Task directions
The lines below that include "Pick" are to be found and copied.
Provided records START
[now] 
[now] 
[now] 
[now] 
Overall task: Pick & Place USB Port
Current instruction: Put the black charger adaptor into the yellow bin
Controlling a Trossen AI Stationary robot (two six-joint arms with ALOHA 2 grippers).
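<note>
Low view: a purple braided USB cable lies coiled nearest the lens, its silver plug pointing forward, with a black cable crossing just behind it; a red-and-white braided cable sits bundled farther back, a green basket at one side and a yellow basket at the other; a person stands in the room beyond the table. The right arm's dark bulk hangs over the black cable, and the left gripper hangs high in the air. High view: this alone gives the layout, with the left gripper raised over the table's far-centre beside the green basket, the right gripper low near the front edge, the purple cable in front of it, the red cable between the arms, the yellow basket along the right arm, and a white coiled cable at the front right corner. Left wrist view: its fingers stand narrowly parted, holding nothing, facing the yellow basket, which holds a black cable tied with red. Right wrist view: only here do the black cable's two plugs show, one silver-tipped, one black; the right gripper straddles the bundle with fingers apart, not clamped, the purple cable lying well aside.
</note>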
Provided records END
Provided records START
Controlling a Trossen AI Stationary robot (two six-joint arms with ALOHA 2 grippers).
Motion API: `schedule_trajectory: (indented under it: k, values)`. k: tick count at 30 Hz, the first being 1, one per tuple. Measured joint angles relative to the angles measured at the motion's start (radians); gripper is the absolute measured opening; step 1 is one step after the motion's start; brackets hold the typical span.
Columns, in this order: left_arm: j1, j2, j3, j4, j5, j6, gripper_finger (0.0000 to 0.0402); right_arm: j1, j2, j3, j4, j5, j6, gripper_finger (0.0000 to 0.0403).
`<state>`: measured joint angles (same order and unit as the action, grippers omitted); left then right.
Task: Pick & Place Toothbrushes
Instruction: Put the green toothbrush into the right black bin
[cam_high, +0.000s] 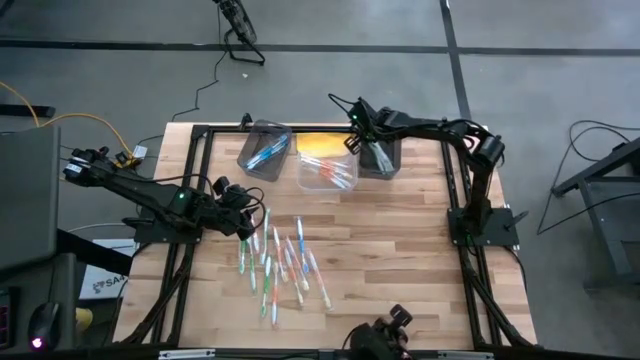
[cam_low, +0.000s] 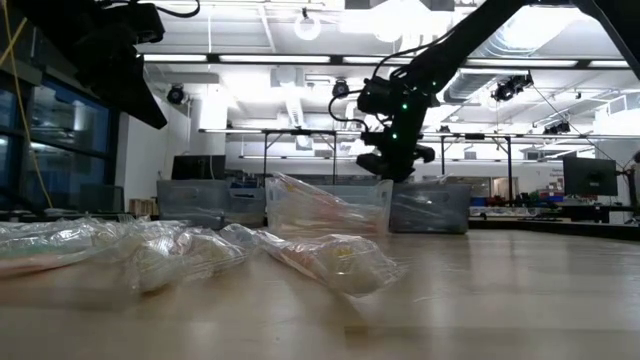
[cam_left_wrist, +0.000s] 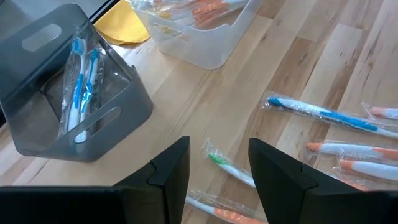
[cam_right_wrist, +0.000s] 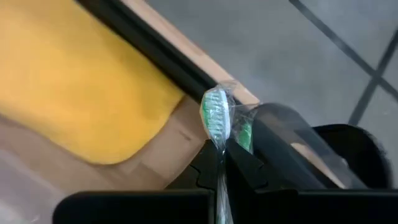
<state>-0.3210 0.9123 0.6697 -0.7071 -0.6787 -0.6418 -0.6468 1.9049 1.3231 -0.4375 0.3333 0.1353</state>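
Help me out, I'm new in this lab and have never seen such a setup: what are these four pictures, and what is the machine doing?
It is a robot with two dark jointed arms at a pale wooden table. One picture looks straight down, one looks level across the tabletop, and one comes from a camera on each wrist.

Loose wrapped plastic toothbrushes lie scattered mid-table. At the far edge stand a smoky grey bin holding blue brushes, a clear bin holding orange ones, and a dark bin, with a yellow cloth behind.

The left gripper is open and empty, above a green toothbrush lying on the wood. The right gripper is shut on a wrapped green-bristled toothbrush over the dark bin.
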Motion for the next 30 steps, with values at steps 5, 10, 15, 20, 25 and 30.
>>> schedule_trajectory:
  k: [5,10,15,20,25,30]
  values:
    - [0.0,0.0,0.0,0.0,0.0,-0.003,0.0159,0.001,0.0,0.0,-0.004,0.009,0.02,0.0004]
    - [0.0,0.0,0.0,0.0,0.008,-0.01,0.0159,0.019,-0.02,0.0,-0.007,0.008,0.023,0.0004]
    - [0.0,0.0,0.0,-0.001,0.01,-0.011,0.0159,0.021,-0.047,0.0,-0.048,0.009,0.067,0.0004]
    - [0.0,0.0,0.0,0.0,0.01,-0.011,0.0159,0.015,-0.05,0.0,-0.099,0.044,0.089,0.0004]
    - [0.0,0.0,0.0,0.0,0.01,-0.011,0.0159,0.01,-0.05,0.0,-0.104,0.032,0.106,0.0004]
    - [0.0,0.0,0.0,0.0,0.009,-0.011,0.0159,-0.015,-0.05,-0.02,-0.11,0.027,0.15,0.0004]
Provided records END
Written response
Overall task: Pick & Place USB Port
Task: Pick & Place Toothbrushes

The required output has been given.